記事紹介|社会の大学への不信、財務省の牽制、空虚なイノベーション論、政治的に操られる「無償化論」、行き場のない「国私格差是正論」、大学の規模拡大信仰と情報公開アレルギー

中教審『高等教育将来像』答申には、何かすっきりしないところがある。 2040年の社会像など大ブロシキを冒頭で広げ、その後にいくつもの政策課題を掲げるという点で、それなりに形にはなっている。また個々の政策課題も重要であることはいうまでもない。しかしその間を結ぶ軸が明確ではないないのだ。ストーリーが見えない、といってもよい。

審議の当初に想定されていた軸は18歳人口の減少だったようだ。途中で23区の大学収容力の抑制など、地方の衰退が話題になったことも目をひいた。しかし人口減はそれだけでは将来を考える軸とはならない。むしろ軸となるべきだったのは、新しい成長への高等教育の寄与のあり方と、高等教育費の負担であったろう。

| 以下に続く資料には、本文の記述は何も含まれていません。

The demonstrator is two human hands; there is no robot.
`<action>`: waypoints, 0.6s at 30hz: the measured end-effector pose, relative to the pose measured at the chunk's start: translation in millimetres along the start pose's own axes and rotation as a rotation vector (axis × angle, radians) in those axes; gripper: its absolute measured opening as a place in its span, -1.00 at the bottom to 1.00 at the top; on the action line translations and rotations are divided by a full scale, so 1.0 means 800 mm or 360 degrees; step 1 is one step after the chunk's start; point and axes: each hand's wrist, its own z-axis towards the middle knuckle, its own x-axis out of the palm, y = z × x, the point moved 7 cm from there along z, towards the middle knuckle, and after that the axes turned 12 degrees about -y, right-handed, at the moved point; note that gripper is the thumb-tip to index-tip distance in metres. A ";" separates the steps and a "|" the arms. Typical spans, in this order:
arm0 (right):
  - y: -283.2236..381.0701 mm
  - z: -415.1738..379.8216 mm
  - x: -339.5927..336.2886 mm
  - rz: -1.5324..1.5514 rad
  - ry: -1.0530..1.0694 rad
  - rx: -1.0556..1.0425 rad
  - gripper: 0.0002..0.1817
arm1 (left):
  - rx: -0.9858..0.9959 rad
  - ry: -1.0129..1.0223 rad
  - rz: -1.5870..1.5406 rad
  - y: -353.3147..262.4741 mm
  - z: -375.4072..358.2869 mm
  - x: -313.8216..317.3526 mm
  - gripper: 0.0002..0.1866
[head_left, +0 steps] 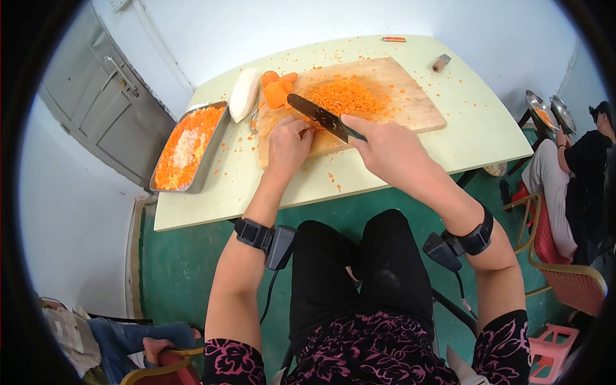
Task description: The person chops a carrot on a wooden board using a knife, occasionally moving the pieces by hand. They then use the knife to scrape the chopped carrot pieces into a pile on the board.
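Note:
My right hand (388, 147) is closed round the dark handle of a kitchen knife (317, 115), whose blade, specked with orange bits, points to the upper left over the cutting board (410, 102). Beside the blade, my left hand (289, 144) rests at the board's near left part with its fingers curled together. A bit of orange shows at those fingertips, apparently a carrot piece, mostly hidden by fingers and blade. Behind the knife lies a heap of chopped carrot (346, 95). Larger peeled carrot chunks (276, 93) sit at the board's upper left corner.
Left of the board are a peeled white radish-like vegetable (244, 95) and a metal tray (206, 163) of chopped carrot with paler bits. A peeler-like tool (441, 62) and a small red packet (393, 39) lie farther back. Another person (577, 173) sits at right near metal bowls.

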 end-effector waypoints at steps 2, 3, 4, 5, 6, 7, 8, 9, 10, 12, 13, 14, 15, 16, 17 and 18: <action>-0.001 0.003 0.002 -0.0061 0.0092 -0.0037 -0.61 | -0.0034 0.0039 0.0018 0.001 0.001 0.001 -0.91; 0.002 0.005 -0.005 -0.0039 0.0097 0.0029 -0.61 | -0.0030 0.0025 0.0010 0.000 0.001 0.000 -0.91; 0.008 0.008 -0.016 -0.0016 0.0103 0.0094 -0.61 | -0.0028 0.0012 0.0002 -0.001 0.001 -0.001 -0.91; 0.010 0.010 -0.021 0.0006 0.0110 0.0159 -0.61 | -0.0027 -0.0002 -0.0006 -0.001 0.000 -0.001 -0.90; 0.007 0.008 -0.012 -0.0028 0.0107 0.0091 -0.61 | -0.0022 -0.0001 0.0002 0.000 0.000 -0.001 -0.90; 0.000 0.003 0.005 -0.0063 0.0103 0.0024 -0.61 | -0.0017 0.0002 0.0009 0.001 0.000 0.000 -0.90; -0.003 0.001 0.014 -0.0099 0.0096 -0.0043 -0.61 | -0.0009 0.0003 0.0015 0.001 0.000 0.001 -0.90; -0.002 0.003 0.008 -0.0083 0.0120 0.0012 -0.61 | 0.0003 -0.0002 0.0011 0.000 0.001 0.001 -0.90; 0.003 0.006 -0.003 -0.0066 0.0147 0.0065 -0.61 | 0.0012 -0.0007 0.0008 -0.001 0.001 0.000 -0.90; 0.007 0.008 -0.008 -0.0035 0.0151 0.0104 -0.61 | 0.0017 -0.0023 -0.0001 0.000 -0.001 -0.001 -0.90; 0.009 0.007 -0.008 -0.0026 0.0123 0.0089 -0.61 | 0.0017 -0.0038 -0.0009 0.000 -0.001 -0.001 -0.90; 0.010 0.007 -0.007 -0.0016 0.0095 0.0074 -0.62 | 0.0017 -0.0053 -0.0019 0.000 -0.001 -0.001 -0.90; 0.007 0.005 -0.002 -0.0022 0.0067 0.0031 -0.62 | 0.0002 -0.0042 -0.0022 0.000 -0.001 -0.001 -0.90; 0.000 0.003 0.008 -0.0028 0.0037 -0.0012 -0.62 | -0.0011 -0.0033 -0.0025 0.000 -0.001 -0.001 -0.90; -0.002 0.003 0.012 -0.0033 0.0005 -0.0056 -0.63 | -0.0022 -0.0024 -0.0026 0.001 0.000 -0.001 -0.90; -0.001 0.005 0.007 -0.0018 0.0014 -0.0006 -0.63 | -0.0024 -0.0023 -0.0016 0.002 0.000 -0.001 -0.90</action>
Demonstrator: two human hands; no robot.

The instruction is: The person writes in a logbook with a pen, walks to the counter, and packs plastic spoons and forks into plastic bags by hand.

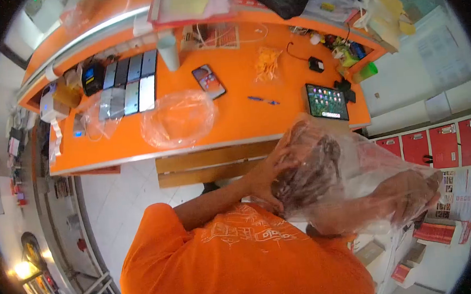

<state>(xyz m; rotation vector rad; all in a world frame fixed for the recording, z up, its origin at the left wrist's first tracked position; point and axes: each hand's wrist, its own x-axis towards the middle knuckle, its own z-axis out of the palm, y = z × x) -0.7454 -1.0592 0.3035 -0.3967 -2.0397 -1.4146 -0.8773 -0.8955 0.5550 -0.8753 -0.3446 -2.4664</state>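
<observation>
A large clear plastic bag (351, 155) with something dark inside is held up in front of my orange shirt, right of centre. My left hand (273, 180) grips the bag's left side, its fingers curved round the dark contents. On the right, my right hand (413, 192) shows through the clear plastic, closed on the bag near its far end. What the dark contents are, I cannot make out. Just beyond the bag, a tablet (327, 102) with a lit screen lies at the right of the orange desk (244, 122).
Several phones (132, 94) lie in rows at the desk's left, with a clear plastic coil (179, 119) beside them. One phone (208, 81), a blue pen (263, 99) and a cup (168, 52) are farther in. A wooden bench (209, 165) stands below the desk edge.
</observation>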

日本が社会経済構造を恒常的に革新していくためには、その基礎となる人材が不可欠であり、そのためには高等教育の質的改革が不可欠であることは繰り返し強調されているし、「大学発のイノベーシヨン」といった言葉もよく聞かれる。しかしそれは具体的にどのようにして可能となるのか。多様化と流動化が社会・経済の流れであるとすれば、単一の答えはあり得ない。では多様な解を導き出すのにどのようなメカニズムが必要なのか。

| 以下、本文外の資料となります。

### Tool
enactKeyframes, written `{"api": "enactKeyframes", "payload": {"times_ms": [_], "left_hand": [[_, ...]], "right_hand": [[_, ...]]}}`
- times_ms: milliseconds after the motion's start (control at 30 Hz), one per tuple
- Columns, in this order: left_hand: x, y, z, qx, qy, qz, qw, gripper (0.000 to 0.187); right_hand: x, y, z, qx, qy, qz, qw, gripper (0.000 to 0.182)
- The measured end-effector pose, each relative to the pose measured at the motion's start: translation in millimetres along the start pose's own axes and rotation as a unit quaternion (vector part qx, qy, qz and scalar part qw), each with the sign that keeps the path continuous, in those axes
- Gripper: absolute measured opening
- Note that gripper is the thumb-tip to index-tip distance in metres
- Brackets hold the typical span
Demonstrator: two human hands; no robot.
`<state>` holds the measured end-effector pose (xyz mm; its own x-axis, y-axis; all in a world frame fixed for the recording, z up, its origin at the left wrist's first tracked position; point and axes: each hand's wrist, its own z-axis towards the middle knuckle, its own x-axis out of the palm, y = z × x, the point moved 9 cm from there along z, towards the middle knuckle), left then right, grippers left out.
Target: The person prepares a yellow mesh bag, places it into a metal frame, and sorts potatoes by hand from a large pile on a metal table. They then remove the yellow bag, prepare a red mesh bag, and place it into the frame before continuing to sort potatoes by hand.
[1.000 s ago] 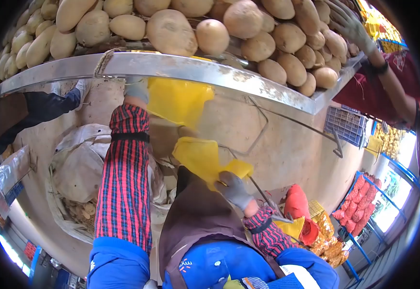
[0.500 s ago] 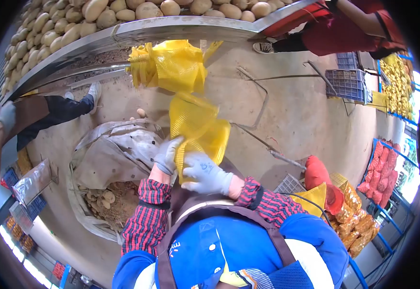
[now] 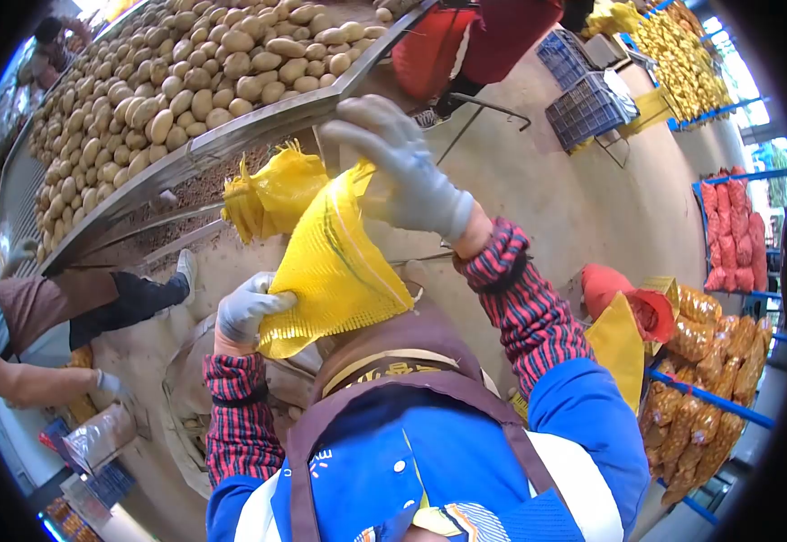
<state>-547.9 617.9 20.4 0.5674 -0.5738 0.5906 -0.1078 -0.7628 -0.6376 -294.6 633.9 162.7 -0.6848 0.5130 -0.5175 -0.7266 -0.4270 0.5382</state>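
My gloved left hand [image 3: 253, 312] is closed on the lower left corner of a yellow mesh bag [image 3: 335, 266], which spreads out flat in front of my apron. My gloved right hand [image 3: 411, 176] is raised at the bag's upper corner, its fingers stretched out and apart. The bag's tip meets the underside of this hand; the thumb is blurred and partly hidden. Just beyond, a bunch of yellow mesh bags [image 3: 276, 194] hangs by the metal edge of the sorting table [image 3: 276, 113].
Many potatoes [image 3: 204, 77] cover the table. A co-worker [image 3: 41, 325] stands at left, another person in red [image 3: 511, 36] at the far right. Blue crates [image 3: 587, 108], a red sack [image 3: 628, 303] and filled orange bags [image 3: 709, 361] stand to the right.
The yellow bag, held close between both hands before, is now spread wider. My right hand has moved up and away from the left. The view has turned, showing more potatoes.
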Motion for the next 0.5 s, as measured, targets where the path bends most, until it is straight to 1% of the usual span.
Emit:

もう一方で高等教育の質的改革には新しい投資が必要だ。日本の大学はいまだに大衆化時代の教育条件の貧困を引きずっており、それが教育の質の空疎さのーつの決定的な要因となっている。しかし国の財政は、容易に政府支出を拡大させるような状況にない。そうだとすれば、授業料の増額と、それを支える貸与奨学金の拡大(返還困難者に対する猶予措置を含めて)しか現実的な可能性はないだろう。日本の対外純資産は366兆円にのぼり、その一因は国内に投資先がないことにある。社会全体からみれば、高等教育は重要な投資対象であってよいはずだ。

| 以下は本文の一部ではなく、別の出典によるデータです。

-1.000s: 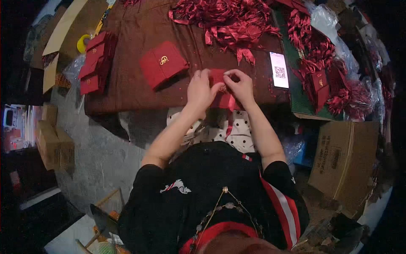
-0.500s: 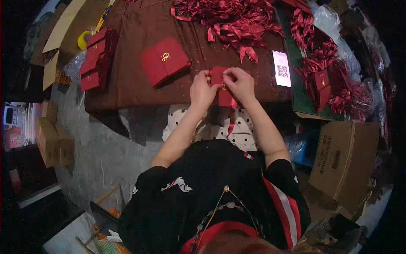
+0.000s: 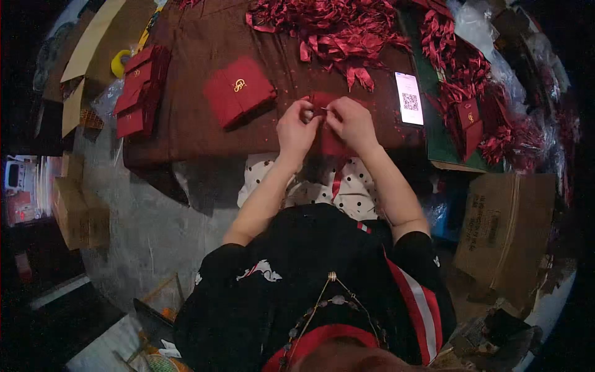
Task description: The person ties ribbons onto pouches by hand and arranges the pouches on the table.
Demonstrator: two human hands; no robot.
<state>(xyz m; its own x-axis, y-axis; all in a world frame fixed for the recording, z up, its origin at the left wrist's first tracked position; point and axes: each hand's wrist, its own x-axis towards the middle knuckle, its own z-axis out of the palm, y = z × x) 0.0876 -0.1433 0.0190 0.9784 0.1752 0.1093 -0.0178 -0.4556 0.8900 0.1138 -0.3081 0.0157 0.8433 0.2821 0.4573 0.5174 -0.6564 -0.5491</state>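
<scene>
At the near edge of the brown cloth, my left hand point(image 3: 297, 131) and my right hand point(image 3: 353, 124) are close together over a red card or pouch point(image 3: 333, 144). Both hands have thumb and forefinger pinched. Between the fingertips runs a thin piece, seemingly red ribbon, too small to make out fully. A red ribbon end point(image 3: 336, 183) hangs down over the spotted fabric on my lap. Left of my hands lies a stack of red pouches point(image 3: 240, 93) with a gold emblem on top.
Red ribbons point(image 3: 338, 34) are heaped at the table's far side. A phone point(image 3: 409, 99) showing a code lies to the right, beside more ribboned pouches point(image 3: 471, 127). Further red pouches point(image 3: 141, 93) stand at the left edge. Cardboard boxes point(image 3: 505, 232) flank the table.
My hands have risen slightly off the red piece, and the gold mark between them no longer shows. The view has shifted a little.
</scene>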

高等教育の革新と、それに対する投資、この二つを結ぶ軸をどう作るのか。ここにこそ焦点がある。社会の大学への不信、財務省の牽制、空虚なイノベーション論、政治的に操られる「無償化論」、行き場のない「国私格差是正論」、大学の規模拡大信仰と情報公開アレルギー、こうした要因の中で、肝心の問題は正面から触れられずにしまった。しかしそれでよいはずはない。この問題にどう筋道をつけていくのかが問われている。